Radiating power from its erect stance, Allen Jones‘ fetishized and feminine statue Hatstand emblazoned itself upon the 651st issue of Bijutsu Techō, proclaiming the periodical’s focus as “Pop to Neo Pop, 1956-1992.” With the “neo-pop” term purportedly coined by the Japanese art magazine’s editor, Kiyoshi Kusumi, its most decidedly vocal champion would become critic Noi Sawaragi, who clarified the movement as not being simply “new pop” but rather a form of artistic expression unique to Japan. While it may frequently appropriate from the country’s popular culture, according to Sawaragi, this aesthetic is exploited by neo-pop to examine the complex history of Japan, especially concerning its military. Like a melting pot of the modern and the traditional, neo-pop encompasses a diverse range of artists, including Takashi Murakami, Kenji Yanobe, Makoto Aida, Katsuhige Nakahashi, and Hiro Ando.

The Neo-Pop Art of Hiro Ando

Transitioning one from the outside world’s mundanity into the sacred, the centuries-old Shinto shrine’s red-gate resides next to a glass skyscraper, its cloud-brushing height a monument to modern achievement. This is the comfortable dichotomy of Tokyo, the city where Ando attended the prestigious Tama Art University and, presumably, became inspired to pair the past with the future. Exhibiting this through the likes of koi fish impossibly swimming within a sprawling urban cityscape, his two-dimensional explorations of this theme are arguably overshadowed by his signature sculptural versions, most notably his anthropomorphic cat-based works.

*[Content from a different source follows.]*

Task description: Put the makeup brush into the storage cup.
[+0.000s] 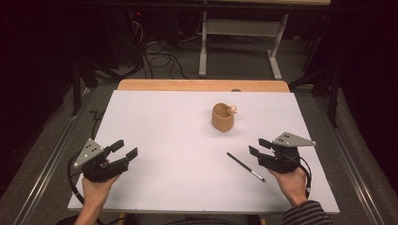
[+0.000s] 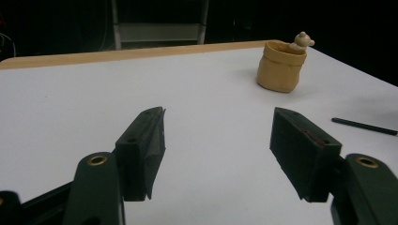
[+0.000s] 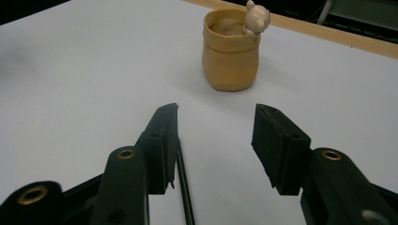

Around mid-2006, Ando began issuing his so-called cat series with that first year’s SamuraiCat and RobotCat designs, debuting a concept that would carry through the subsequent SumoCat, UrbanCat, and WarriorCat sculptural editions. Adorning bipedal felines in traditional Japanese garb, Ando successfully appropriates his native culture’s obsession with cartoonishly cute cats, as exemplified through the success of Hello Kitty, while maintaining the serious tone of Japan’s heritage. Embodying the elegant grace, sinewy strength, and discrete power of the feline form, Ando’s sculptural renditions have been issued in fiberglass resin, stainless steel, and — perhaps most appropriately of all — porcelain.

Hiro Ando’s Newest Porcelain Edition

Having previously explored porcelain through a hand-painted edition of his SumoCat design, the use of this classic ceramic material accentuates the traditional aspect of Ando’s sculptures. Returning to this implementation of fine china, Ando has partnered with established producer K.Olin tribu for an extra white rendition of his UrbanCat creation, the roughly 8¼-inch tall form produced in an edition of 20 signed and numbered pieces. With the skewed stance of UrbanCat relaying relaxed modernity and its garb being ageless Japanese attire, this allows the Limoges porcelain itself to impart the classicism inherent in Ando’s work, forging an undeniable unity between the past, present, and imaginatively possible future.